| Task statement |
The answer should be an exact repeat of the stretch of material below from the line containing "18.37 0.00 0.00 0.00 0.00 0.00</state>" through the line containing "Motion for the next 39".

| Task material |
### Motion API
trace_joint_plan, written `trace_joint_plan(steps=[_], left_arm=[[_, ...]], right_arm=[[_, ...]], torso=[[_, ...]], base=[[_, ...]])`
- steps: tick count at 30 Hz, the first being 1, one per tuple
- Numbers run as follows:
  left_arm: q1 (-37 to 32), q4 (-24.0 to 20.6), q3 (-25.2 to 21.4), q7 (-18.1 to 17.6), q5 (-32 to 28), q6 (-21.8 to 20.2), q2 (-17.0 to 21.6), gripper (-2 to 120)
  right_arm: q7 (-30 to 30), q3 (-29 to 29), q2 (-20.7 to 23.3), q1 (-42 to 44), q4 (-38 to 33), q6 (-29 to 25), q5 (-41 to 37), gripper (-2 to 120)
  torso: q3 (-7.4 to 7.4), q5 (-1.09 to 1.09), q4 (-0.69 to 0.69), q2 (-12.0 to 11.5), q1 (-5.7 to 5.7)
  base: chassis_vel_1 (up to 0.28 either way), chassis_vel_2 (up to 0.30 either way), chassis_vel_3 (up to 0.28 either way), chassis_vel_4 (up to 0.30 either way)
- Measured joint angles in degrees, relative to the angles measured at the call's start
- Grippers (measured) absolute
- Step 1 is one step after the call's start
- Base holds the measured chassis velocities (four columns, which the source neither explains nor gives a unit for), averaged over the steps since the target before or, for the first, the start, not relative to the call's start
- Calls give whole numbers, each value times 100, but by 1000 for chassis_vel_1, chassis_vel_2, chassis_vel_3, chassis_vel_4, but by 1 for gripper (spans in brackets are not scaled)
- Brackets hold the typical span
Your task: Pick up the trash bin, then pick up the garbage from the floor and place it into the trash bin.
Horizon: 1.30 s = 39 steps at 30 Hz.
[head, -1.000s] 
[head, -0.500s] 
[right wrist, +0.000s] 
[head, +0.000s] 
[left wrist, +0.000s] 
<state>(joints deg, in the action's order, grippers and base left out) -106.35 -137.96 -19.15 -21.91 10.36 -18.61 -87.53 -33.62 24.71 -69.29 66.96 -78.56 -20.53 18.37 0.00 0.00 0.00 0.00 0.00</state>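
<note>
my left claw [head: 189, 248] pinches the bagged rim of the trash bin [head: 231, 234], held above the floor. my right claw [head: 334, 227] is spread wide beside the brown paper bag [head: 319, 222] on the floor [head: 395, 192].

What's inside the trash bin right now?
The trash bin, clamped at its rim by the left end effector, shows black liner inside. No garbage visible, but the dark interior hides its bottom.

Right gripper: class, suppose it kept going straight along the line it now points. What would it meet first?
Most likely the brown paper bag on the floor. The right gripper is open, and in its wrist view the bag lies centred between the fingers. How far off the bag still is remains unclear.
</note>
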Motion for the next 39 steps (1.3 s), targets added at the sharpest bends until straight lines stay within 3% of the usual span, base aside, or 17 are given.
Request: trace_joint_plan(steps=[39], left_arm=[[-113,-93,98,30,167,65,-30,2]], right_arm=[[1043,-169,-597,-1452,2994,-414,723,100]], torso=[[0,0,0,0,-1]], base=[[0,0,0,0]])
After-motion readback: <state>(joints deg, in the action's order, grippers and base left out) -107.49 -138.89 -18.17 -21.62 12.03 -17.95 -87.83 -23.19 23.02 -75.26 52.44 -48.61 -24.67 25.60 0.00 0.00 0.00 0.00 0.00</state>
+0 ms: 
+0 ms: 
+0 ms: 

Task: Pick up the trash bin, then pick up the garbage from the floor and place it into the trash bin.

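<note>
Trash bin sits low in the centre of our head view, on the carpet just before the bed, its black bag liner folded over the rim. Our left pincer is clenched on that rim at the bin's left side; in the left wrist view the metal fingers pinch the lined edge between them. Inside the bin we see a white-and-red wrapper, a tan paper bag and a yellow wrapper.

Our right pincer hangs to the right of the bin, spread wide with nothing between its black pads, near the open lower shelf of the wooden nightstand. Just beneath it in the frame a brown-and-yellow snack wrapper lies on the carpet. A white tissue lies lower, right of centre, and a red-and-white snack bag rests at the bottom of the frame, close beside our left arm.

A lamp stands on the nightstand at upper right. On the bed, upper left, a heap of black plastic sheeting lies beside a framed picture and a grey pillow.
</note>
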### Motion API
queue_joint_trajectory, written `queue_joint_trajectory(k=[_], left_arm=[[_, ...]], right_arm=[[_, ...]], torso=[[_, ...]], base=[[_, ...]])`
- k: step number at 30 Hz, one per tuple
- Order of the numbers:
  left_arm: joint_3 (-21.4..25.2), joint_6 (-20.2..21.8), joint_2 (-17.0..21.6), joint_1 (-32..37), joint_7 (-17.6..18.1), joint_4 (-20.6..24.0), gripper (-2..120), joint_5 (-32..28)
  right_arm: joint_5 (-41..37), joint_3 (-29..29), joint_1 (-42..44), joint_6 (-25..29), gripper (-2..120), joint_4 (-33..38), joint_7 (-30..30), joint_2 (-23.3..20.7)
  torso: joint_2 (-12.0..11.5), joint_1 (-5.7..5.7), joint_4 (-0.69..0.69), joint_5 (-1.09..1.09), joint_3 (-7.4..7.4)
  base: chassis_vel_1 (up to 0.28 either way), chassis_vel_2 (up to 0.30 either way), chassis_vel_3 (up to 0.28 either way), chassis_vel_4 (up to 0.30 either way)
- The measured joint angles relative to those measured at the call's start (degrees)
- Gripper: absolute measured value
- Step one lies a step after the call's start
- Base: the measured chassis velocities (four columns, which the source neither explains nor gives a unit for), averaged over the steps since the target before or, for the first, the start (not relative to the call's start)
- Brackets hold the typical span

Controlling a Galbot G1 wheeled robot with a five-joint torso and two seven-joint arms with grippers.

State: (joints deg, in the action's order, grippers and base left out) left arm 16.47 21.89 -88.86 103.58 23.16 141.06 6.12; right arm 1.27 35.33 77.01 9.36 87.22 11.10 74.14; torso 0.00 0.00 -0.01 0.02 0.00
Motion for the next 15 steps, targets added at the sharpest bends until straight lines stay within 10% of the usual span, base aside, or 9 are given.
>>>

| Answer area |
<state>(joints deg, in the action's order, grippers and base left out) -106.35 -137.96 -19.15 -21.91 10.36 -18.61 -87.53 -33.62 24.71 -69.29 66.96 -78.56 -20.53 18.37 0.00 0.00 0.00 0.00 0.00</state>
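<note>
my left claw [head: 189, 248] pinches the bagged rim of the trash bin [head: 231, 234], held above the floor. my right claw [head: 334, 227] is spread wide beside the brown paper bag [head: 319, 222] on the floor [head: 395, 192].

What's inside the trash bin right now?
The trash bin, clamped at its rim by the left end effector, shows black liner inside. No garbage visible, but the dark interior hides its bottom.

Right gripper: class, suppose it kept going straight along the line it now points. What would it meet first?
Most likely the brown paper bag on the floor. The right gripper is open, and in its wrist view the bag lies centred between the fingers. How far off the bag still is remains unclear.
</note>
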Motion for the next 39 steps (1.3 s), targets added at the sharpest bends until straight lines stay within 3% of the usual span, base aside, or 17 are given.

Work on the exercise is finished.